Supplied information below:

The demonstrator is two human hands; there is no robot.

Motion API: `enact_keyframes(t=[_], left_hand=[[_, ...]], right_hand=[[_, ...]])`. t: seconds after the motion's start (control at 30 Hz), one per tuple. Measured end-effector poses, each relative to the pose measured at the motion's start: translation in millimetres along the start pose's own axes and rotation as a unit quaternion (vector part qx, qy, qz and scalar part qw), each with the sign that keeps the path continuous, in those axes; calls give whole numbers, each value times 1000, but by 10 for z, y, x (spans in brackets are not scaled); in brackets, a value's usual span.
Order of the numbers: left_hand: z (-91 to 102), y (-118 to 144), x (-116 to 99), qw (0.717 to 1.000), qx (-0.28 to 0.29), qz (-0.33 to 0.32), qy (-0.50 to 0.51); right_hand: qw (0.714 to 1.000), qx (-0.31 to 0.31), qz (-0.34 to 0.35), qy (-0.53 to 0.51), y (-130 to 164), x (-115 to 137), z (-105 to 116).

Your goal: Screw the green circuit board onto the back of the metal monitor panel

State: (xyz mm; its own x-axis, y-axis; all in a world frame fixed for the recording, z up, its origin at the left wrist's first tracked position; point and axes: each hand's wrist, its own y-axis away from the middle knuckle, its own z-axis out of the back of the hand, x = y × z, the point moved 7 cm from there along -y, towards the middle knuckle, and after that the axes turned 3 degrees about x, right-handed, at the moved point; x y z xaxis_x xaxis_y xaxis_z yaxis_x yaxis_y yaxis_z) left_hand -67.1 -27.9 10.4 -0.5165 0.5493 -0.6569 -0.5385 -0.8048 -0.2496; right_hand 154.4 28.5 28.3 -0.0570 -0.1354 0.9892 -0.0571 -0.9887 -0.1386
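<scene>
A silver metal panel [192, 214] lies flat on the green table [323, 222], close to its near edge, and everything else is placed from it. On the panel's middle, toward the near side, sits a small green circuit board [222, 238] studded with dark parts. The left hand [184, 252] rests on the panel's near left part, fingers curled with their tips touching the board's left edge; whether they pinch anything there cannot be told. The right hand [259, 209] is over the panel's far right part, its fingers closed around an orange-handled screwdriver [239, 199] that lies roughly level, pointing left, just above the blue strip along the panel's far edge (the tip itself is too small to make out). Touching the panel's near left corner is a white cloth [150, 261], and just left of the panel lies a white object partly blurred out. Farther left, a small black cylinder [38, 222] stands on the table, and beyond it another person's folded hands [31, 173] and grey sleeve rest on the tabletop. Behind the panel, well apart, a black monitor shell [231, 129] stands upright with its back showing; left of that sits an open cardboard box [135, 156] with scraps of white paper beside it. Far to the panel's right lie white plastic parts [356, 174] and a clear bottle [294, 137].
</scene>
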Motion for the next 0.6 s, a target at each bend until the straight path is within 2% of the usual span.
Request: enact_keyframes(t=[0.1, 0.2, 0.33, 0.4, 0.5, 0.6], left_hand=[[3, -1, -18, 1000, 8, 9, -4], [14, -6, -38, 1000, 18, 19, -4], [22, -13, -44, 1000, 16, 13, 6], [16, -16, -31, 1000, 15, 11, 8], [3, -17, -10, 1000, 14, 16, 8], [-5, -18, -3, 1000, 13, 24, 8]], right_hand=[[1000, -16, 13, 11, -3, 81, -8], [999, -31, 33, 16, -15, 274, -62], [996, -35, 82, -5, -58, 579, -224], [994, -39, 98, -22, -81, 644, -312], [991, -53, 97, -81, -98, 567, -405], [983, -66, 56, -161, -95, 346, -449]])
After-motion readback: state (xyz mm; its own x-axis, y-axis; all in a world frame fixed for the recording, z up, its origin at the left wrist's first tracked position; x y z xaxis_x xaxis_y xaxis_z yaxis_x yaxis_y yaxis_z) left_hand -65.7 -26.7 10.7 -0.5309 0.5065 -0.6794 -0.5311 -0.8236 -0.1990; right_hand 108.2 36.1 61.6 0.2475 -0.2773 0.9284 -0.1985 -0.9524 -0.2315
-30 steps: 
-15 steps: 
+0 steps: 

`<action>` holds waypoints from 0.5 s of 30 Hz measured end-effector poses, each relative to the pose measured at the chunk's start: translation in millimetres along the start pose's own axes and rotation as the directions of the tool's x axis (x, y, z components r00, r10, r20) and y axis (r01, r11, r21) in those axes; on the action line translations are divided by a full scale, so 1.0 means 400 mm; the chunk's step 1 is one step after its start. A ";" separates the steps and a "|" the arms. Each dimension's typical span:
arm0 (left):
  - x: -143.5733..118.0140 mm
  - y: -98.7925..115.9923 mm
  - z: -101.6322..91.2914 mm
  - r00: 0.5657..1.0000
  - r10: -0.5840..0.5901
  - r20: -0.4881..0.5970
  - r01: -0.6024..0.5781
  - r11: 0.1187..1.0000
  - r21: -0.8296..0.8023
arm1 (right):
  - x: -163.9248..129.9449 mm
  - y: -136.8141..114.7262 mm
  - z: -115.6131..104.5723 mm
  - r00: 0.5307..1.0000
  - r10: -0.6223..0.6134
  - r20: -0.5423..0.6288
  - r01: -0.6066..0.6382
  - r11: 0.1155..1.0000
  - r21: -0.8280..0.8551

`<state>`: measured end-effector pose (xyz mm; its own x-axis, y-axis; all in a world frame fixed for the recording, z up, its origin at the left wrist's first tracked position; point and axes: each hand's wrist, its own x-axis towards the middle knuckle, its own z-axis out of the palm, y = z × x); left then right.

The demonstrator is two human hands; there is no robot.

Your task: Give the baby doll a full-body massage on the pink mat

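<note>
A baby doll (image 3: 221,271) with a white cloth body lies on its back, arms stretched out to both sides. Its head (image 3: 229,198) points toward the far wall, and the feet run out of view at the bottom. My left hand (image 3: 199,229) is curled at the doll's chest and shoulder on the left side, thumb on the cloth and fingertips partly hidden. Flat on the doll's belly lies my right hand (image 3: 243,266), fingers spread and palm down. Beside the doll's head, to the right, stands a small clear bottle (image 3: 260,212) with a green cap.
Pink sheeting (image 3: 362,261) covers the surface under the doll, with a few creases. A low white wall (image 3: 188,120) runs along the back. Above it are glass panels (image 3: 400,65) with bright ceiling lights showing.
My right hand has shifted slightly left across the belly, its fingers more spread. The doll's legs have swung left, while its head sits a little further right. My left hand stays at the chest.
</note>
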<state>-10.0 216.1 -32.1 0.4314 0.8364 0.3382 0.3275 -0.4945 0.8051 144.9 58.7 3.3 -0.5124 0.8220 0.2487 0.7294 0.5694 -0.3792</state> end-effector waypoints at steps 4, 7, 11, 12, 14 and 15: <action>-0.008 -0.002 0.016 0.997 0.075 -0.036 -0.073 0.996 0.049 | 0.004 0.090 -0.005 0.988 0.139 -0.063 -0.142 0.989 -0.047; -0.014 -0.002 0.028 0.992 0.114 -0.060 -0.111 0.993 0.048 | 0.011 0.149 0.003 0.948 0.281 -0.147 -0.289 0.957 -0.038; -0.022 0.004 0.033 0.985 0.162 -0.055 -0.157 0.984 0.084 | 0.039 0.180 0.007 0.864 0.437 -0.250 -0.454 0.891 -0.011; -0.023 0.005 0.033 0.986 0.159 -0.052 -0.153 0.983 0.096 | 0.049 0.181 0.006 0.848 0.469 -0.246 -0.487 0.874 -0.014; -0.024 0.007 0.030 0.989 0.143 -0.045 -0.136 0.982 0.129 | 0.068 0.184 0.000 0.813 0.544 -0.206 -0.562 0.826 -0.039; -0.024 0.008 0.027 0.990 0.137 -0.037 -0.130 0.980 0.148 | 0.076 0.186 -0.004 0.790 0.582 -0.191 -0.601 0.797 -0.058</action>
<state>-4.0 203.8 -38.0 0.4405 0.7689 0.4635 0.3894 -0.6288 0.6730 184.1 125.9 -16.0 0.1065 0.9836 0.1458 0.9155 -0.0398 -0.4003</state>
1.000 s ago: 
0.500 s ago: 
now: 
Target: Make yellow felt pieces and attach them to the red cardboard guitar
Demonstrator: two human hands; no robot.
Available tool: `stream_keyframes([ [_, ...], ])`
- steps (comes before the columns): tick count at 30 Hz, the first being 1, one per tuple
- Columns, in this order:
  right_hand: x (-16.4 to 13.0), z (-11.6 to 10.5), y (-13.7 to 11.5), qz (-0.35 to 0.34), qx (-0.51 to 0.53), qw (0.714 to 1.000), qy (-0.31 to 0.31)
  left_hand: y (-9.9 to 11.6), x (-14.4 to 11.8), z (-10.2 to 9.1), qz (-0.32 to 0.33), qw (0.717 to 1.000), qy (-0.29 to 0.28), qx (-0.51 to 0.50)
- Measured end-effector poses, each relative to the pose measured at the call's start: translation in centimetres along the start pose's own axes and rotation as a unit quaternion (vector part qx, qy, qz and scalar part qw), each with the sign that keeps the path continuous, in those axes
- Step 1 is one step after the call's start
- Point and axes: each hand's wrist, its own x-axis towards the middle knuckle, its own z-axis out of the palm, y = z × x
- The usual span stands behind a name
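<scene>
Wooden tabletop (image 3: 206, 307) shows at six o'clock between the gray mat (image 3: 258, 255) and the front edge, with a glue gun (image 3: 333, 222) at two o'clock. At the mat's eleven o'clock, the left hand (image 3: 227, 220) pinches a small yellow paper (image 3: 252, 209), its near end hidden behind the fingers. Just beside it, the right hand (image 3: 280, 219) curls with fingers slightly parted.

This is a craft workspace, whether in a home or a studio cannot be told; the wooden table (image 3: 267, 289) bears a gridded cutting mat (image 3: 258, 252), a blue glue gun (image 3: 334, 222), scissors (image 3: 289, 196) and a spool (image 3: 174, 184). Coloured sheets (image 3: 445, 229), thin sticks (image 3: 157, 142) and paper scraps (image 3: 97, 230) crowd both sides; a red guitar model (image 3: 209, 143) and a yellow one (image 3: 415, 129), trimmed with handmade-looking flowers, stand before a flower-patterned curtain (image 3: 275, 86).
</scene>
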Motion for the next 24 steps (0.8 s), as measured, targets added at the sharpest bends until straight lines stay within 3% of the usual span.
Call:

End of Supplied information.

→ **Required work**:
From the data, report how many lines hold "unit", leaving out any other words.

→ **Answer to this task**:
2